A faint, pleasant odour of Russia leather and camphor-wood came from the dwarf bookcases that dadoed the walls. The room was quite dark; the two high windows, screened by clear muslin blinds running on gilded rods, showed pale parallelograms of cold twilight. The coachhouse and stable building at the end of the paved yard showed as a cube of blackness. One window in the centre of the wall was lighted up, and on its white cotton blind the shadows of a man and woman acted a Domestic Play.
Perhaps Saxham had been watching this? The shadow-man seemed to sit at a table reading a newspaper by the light of the lamp behind him, the shadow woman sat nearer the window, employed upon some homely kind of needlework. Her outline when she rose, showed that the woman's great, mysterious ordeal, the sacrament of keenest anguish by which her dearest and most sacred joy is won, was very close upon her. She passed behind the man as if to fetch something, stopped behind his chair, and drew her arm about his neck, leaning her cheek down to his so that their two shadows became one.
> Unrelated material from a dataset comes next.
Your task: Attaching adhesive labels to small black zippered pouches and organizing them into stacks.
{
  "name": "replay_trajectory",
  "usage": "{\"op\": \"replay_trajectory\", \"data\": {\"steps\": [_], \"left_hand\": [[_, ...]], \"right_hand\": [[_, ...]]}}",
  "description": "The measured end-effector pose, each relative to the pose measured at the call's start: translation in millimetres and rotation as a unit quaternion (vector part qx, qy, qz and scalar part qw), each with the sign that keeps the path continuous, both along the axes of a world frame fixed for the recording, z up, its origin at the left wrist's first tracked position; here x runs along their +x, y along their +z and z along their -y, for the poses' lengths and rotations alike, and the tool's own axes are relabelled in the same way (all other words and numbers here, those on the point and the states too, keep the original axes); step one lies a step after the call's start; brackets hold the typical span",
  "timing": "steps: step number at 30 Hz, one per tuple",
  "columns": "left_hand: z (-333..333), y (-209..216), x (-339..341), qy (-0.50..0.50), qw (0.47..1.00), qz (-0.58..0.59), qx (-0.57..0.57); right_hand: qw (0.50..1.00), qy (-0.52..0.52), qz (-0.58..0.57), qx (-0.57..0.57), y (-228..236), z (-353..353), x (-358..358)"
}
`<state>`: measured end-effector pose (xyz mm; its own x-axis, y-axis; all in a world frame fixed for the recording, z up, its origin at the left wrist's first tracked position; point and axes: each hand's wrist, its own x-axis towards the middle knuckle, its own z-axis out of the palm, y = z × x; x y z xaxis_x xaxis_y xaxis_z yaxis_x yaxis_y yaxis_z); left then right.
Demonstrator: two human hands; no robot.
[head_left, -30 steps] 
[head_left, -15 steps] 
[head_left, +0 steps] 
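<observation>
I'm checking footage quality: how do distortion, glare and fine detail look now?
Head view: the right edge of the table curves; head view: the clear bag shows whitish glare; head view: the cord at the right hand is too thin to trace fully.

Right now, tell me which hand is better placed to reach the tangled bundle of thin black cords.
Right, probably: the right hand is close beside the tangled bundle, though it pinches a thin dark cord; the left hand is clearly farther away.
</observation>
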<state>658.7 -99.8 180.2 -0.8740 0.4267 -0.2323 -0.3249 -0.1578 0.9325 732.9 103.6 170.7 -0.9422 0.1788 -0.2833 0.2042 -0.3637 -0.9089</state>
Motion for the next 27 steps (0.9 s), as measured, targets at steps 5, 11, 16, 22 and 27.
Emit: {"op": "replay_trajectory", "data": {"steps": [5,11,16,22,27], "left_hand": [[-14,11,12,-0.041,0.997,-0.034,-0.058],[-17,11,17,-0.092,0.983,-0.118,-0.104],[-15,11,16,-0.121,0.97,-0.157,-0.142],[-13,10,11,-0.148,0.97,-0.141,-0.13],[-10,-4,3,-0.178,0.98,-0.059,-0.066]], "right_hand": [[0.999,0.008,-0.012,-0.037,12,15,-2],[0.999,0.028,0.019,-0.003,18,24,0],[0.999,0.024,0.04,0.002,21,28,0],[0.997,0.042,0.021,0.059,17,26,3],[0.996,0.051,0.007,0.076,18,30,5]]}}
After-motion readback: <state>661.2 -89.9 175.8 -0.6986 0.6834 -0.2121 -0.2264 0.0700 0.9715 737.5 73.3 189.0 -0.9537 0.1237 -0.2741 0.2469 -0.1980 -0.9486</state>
The starving waif outside the window of the cook-shop knows no more excruciating aggravation of his pangs than to look at food, and yet keeps on looking. It may have been like this with Saxham, empty of all love, and gnawed by the tooth of a sharper hunger than that which is merely physical. He started out of his lethargy when his wife's voice reached him.
"Owen!... Why, you are sitting in the dark!"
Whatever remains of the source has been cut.